Małgorzata Halber - trudna przeszłość
Małgorzata Halber sama bardzo otwarcie mówi o swojej przeszłości - dorastaniu w domu alkoholików i walce z nałogami.
Nie byłam normalną osobą. Byłam dziwolągiem. Co najważniejsze, ta moja persona telewizyjna, również potem, była tak niespójna z tym, co mam w środku. (...) Pamiętam lęk, który we mnie powstał, gdy miałam 6 lat, jak znalazłam moją mamę. Nieprzytomną. Byłam sama w domu, nie wiedziałam, co się stało. Dopiero potem zdałam sobie sprawę, że przez to dostałam nerwicę. Miałam takie nerwobóle, że rodzice wozili mnie do chirurga. Rozdrapywałam rany na całym ciele. A to wszystko ta wesoła dziewczynka z "5-10-15"
Sama później wpadła w szpony nałogu - walczyła z uzależnieniem od narkotyków.

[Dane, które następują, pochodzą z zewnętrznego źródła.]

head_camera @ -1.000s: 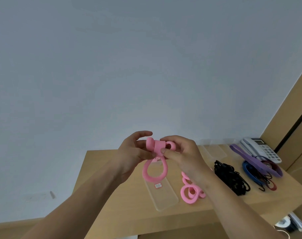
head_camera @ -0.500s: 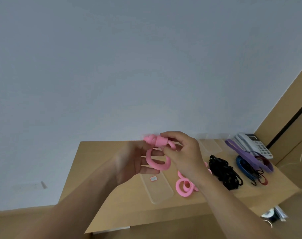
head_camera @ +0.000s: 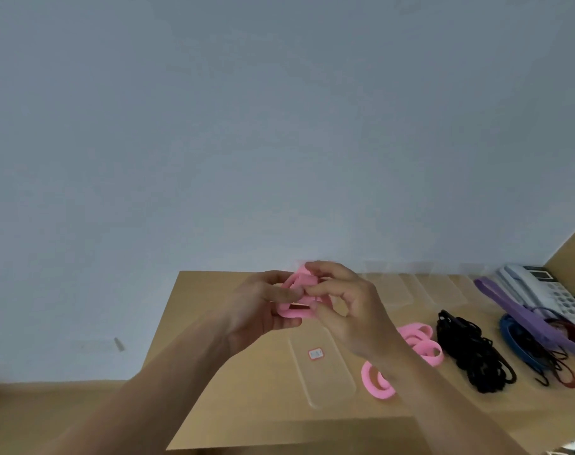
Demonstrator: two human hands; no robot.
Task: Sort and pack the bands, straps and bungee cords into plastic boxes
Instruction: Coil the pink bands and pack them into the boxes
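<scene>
1. A folded pink rubber band is held up above the light wooden bench, between both hands and in front of the pale grey wall.
2. The left hand grips the band's left side, its fingers curled round the pink loops.
3. The right hand pinches the band's upper right part, thumb and fingers clamped on the folded strip.
4. Below the hands a clear, flat plastic box with a small red-and-white sticker lies on the bench.
5. A loose pile of pink bands lies just right of that box, partly hidden by the right forearm.
6. A heap of black cords sits to the right of the pink pile.
7. Further right lie purple straps, a blue band and dark hooked cords, tangled together.
8. More clear plastic boxes stand along the bench's far edge, beside a white desk telephone.
</scene>
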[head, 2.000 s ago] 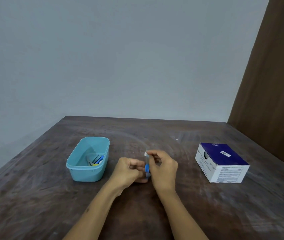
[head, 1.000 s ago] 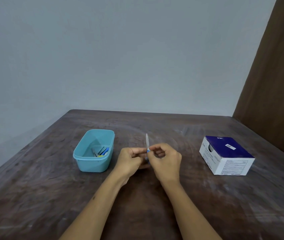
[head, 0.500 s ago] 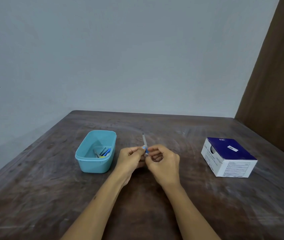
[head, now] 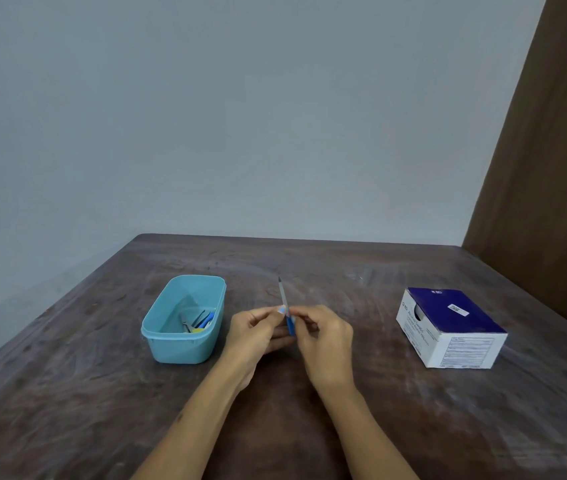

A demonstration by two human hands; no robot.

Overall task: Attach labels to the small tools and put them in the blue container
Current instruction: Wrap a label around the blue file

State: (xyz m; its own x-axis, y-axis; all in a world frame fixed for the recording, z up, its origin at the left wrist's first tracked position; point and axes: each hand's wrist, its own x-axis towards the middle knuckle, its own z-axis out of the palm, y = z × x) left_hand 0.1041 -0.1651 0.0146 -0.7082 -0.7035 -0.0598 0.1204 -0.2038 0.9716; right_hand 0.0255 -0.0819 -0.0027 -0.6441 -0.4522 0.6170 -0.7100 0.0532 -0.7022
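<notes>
Since half a second ago the slim tool has tipped a little further to the left between the hands, and the hands themselves have hardly shifted, staying together over the middle of the table.

Biggest first: the dark wooden table [head: 413, 427] carries everything. Off to the right sits the blue-and-white box [head: 451, 327], well apart from the action. To the left stands the blue container [head: 185, 344], with a few small tools [head: 199, 322] already lying in its bottom.

Now the hands. The left hand [head: 258, 336] and the right hand [head: 325, 336] meet at the fingertips, both pinching the small tool [head: 284, 299], which stands nearly upright, grey tip up and leaning slightly left, blue lower part [head: 290, 327] tucked between the two hands. Something pale shows at the left fingertips; whether that's the label, I can't tell at this size.

To do this well, I'd say the left hand should hold the shaft steady while the right smooths the label round it, pressing from the middle outward so no edge lifts. Keep the grip low, away from the tip. Only once it sits flat should the tool go across to the container, just beside the left hand.
</notes>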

miałam później wpadki. Takie jednorazowe "zapicia". (...) Od lat toczę walkę. Trochę w imieniu prawdy, o której się nie mówi. To jest choroba, która może mieć remisję. Jak wtedy sobie radziłam? Chodziłam na meetingi. Przystąpiłam do wspólnoty Anonimowych Narkomanów. (...) Myślałam, że jeśli chodzę na terapię, to to mnie chroni, że będę trzeźwa. Okazało się, że nie.
Małgorzata Halber - "Jestem szczęśliwym człowiekiem"
Na szczęście artystka sięgnęła po pomoc i udało jej się dojść do etapu w życiu, w którym sama mówi, że jest szczęśliwa.
Jestem szczęśliwym człowiekiem. Ale nie byłabym, gdyby też nie farmakologia. Biorę leki przeciwlękowe i paroksetynę, którą daje się żołnierzom na PTSD (zespół stresu pourazowego - przyp. red.). (...) Pomagają mi więc leki, terapia, umiejętność stawiania granic i robienie tego, na co mam ochotę. Żeby żyć na trzeźwo tak, jakbym żyła, gdybym była pod wpływem
Wygląda na to, że szczęście znalazła też w związku - gratulujemy ślubu i życzymy wszystkiego, co najlepsze!